• [Exercise requirements] Print every line below exactly. Skip the pictures.
── Information shown ──
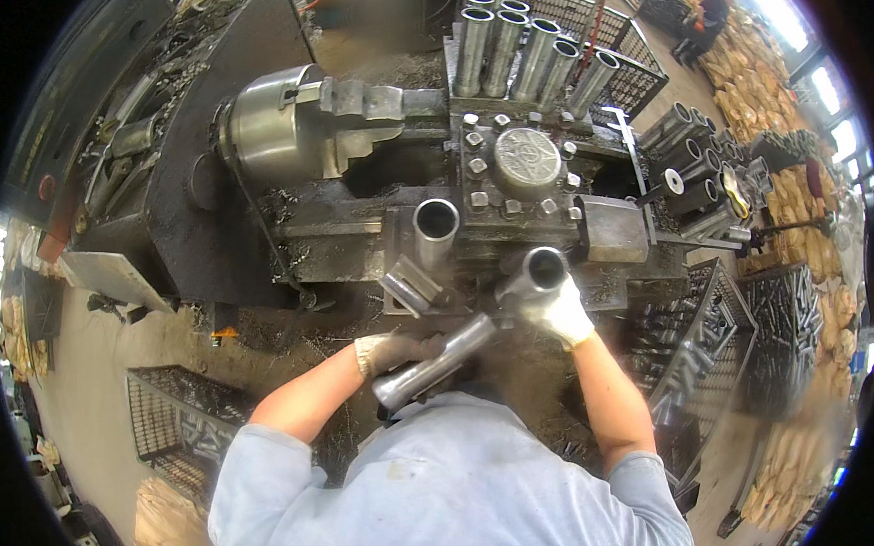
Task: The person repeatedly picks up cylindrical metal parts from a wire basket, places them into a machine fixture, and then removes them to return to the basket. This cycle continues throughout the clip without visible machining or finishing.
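Observation:
In my gloved left hand (396, 351) is a steel tube (435, 362), tilted across in front of my chest. The fingers are closed around it and partly hidden behind it. My right hand (562, 315), in a white glove, grips a second steel tube (536, 275) with its open end facing up. Between and beyond my hands, another tube (436, 233) stands upright on the lathe. Just in front of it is a short, slanted metal piece (409, 286) whose kind I cannot make out.
The lathe's chuck (278, 123) with stepped jaws is at the left, the round-topped tool post (527, 158) at centre. Several upright tubes (501, 51) stand behind it. A caliper (631, 155) lies to the right. Mesh crates (187, 416) flank me; a person (705, 23) is far right.

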`<action>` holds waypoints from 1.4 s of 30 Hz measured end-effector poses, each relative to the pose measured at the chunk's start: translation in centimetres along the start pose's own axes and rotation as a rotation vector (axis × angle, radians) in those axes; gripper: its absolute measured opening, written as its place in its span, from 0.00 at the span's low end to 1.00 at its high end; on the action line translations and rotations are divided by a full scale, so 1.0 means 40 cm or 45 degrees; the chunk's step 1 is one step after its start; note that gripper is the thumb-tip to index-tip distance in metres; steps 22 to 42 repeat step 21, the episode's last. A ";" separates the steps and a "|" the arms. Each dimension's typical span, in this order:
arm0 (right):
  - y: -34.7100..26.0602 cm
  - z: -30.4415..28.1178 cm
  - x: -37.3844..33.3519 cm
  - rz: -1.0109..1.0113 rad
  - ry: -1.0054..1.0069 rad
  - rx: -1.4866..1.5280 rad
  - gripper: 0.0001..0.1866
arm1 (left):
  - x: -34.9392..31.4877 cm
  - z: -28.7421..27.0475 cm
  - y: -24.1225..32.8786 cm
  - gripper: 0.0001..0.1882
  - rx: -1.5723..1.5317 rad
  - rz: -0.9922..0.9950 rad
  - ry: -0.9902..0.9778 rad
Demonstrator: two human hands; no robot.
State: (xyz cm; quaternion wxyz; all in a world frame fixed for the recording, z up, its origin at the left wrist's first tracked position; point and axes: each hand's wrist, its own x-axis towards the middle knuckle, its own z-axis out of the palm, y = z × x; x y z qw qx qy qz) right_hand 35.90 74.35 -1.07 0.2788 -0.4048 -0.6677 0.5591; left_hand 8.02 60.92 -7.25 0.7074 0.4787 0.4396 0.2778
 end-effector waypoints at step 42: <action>-0.091 0.369 0.151 0.183 -0.351 -0.335 0.26 | -0.161 -0.116 -0.040 0.44 -1.338 0.418 1.024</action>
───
• [Exercise solution]
Task: The person repeatedly picks up cylindrical metal parts from a wire basket, places them into a machine fixture, and then removes them to return to the basket. This cycle continues throughout the clip without visible machining or finishing.
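Observation:
In my gloved left hand (396, 351) is a steel tube (435, 362), tilted across in front of my chest. The fingers are closed around it and partly hidden behind it. My right hand (562, 315), in a white glove, grips a second steel tube (536, 275) with its open end facing up. Between and beyond my hands, another tube (436, 233) stands upright on the lathe. Just in front of it is a short, slanted metal piece (409, 286) whose kind I cannot make out.
The lathe's chuck (278, 123) with stepped jaws is at the left, the round-topped tool post (527, 158) at centre. Several upright tubes (501, 51) stand behind it. A caliper (631, 155) lies to the right. Mesh crates (187, 416) flank me; a person (705, 23) is far right.
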
`<action>` holds waypoints from 1.4 s of 30 Hz measured end-effector poses, each relative to the pose measured at the chunk's start: translation in centimetres along the start pose's own axes and rotation as a rotation vector (axis × angle, radians) in those axes; gripper: its absolute measured opening, written as its place in its span, from 0.00 at the span's low end to 1.00 at its high end; on the action line translations and rotations are divided by a full scale, so 1.0 means 40 cm or 45 degrees; the chunk's step 1 is one step after its start; note that gripper is the thumb-tip to index-tip distance in metres; steps 22 to 42 repeat step 21, the episode's last. A ";" separates the steps and a "|" the arms. Each dimension's typical span, in this order:
arm0 (right):
  - y: -34.7100..26.0602 cm
  - z: -30.4415..28.1178 cm
  - x: -37.3844..33.3519 cm
  - rz: -1.0109..1.0113 rad
  - ry: -1.0054..1.0069 rad
  - rx: -1.4866..1.5280 rad
  - gripper: 0.0001..0.1866
arm1 (left):
  - x: -34.9392..31.4877 cm
  - z: -28.7421..27.0475 cm
  - y: -24.1225..32.8786 cm
  - gripper: 0.0001..0.1882
  - rx: -1.5723..1.5317 rad
  - rz: -0.9922..0.9950 rad
  - ry: -0.9902..0.9778 rad
Demonstrator: two human hands; no robot.
State: (xyz cm; quaternion wxyz; all in a world frame fixed for the recording, z up, its origin at the left wrist's first tracked position; point and axes: each hand's wrist, its own x-axis towards the middle knuckle, its own z-axis out of the palm, y = z × x; x y z qw qx qy qz) right_hand 35.90 74.35 -1.07 0.2788 -0.4048 -0.6677 0.5591; left_hand 8.02 60.92 -7.25 0.7074 0.4787 0.4396 0.2778
 end-effector waypoints at step 42: <action>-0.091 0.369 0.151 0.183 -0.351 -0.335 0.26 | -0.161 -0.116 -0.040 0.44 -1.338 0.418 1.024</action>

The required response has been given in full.